• **Task statement**: When the line with "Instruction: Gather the" turns up below, begin repeating exactly, and carry on through the line with "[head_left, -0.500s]"; no pictures go into the copy.

------ Input data

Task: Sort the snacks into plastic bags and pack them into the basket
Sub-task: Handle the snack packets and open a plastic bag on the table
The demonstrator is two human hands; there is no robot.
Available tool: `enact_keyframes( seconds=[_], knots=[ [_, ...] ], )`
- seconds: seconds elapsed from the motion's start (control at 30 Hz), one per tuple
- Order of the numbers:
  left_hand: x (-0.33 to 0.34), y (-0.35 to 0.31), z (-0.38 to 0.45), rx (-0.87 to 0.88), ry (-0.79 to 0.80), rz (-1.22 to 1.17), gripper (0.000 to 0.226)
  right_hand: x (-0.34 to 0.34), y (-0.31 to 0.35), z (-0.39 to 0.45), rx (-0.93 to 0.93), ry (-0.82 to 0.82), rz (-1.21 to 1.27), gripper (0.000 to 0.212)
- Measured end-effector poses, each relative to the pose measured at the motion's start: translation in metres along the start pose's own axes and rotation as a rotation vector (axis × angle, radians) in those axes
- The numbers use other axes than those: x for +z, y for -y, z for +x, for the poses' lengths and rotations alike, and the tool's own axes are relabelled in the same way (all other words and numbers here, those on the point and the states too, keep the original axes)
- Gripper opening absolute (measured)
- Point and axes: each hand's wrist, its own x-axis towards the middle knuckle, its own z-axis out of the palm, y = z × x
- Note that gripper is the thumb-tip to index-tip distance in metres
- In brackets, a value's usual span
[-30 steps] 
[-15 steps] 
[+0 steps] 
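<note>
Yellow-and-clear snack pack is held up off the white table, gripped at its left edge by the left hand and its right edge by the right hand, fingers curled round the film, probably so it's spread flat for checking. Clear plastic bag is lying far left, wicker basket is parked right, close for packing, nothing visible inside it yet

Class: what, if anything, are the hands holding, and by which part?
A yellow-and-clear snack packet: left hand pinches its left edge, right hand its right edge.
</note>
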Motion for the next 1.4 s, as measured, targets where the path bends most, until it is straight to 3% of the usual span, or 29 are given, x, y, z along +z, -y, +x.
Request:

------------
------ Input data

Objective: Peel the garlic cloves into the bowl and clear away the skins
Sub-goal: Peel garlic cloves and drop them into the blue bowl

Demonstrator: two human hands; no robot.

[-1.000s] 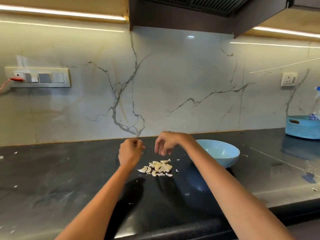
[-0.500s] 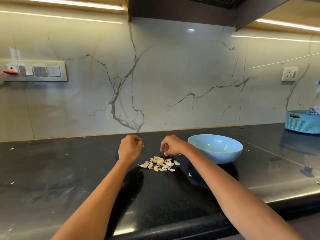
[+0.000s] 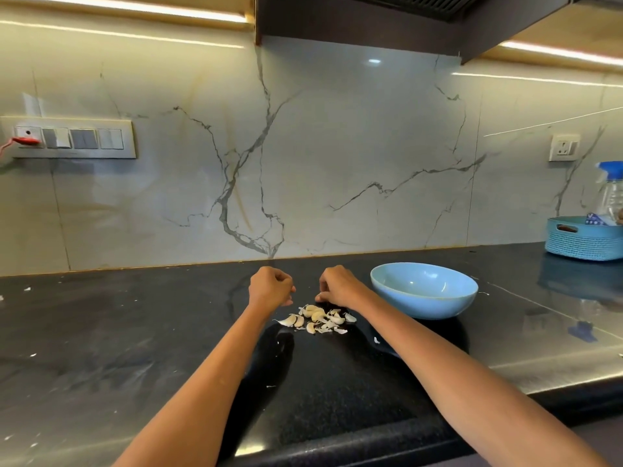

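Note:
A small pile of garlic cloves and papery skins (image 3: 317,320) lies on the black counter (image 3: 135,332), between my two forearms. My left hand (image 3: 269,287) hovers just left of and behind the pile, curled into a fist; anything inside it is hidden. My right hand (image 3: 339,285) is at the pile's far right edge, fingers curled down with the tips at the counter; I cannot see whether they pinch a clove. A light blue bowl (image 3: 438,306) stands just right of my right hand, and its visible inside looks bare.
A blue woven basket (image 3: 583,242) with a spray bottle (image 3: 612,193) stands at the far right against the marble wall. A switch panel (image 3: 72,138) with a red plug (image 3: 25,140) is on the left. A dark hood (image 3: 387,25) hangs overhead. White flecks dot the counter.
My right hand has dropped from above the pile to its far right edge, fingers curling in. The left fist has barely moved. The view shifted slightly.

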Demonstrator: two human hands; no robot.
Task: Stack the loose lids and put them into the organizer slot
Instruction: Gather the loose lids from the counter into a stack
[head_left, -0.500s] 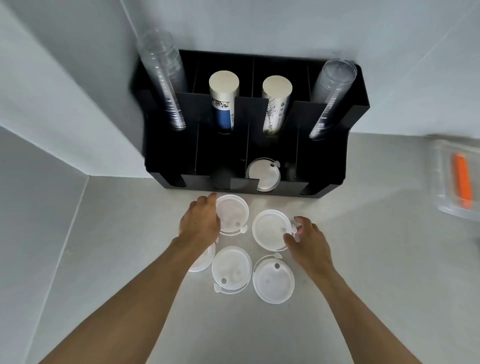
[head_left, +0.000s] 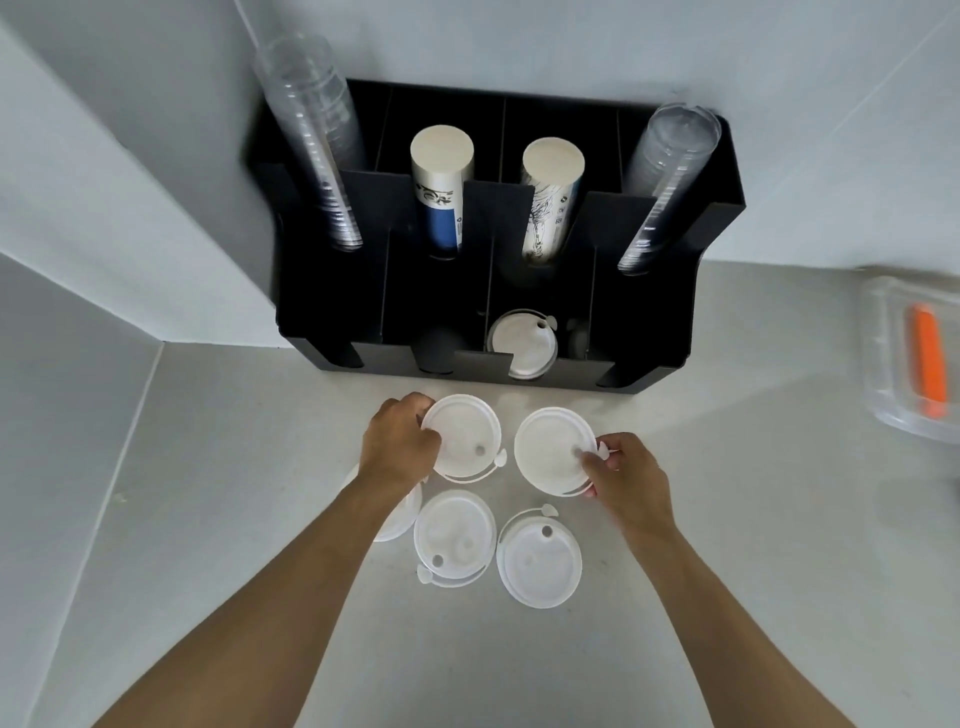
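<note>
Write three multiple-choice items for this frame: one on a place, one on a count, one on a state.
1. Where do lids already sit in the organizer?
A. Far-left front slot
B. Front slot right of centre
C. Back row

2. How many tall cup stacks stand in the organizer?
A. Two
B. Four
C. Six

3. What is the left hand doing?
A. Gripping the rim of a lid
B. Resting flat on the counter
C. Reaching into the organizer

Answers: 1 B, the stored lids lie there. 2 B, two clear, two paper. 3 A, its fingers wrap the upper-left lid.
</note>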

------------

• **Answer to the problem**:
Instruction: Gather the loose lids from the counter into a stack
[head_left, -0.500s] 

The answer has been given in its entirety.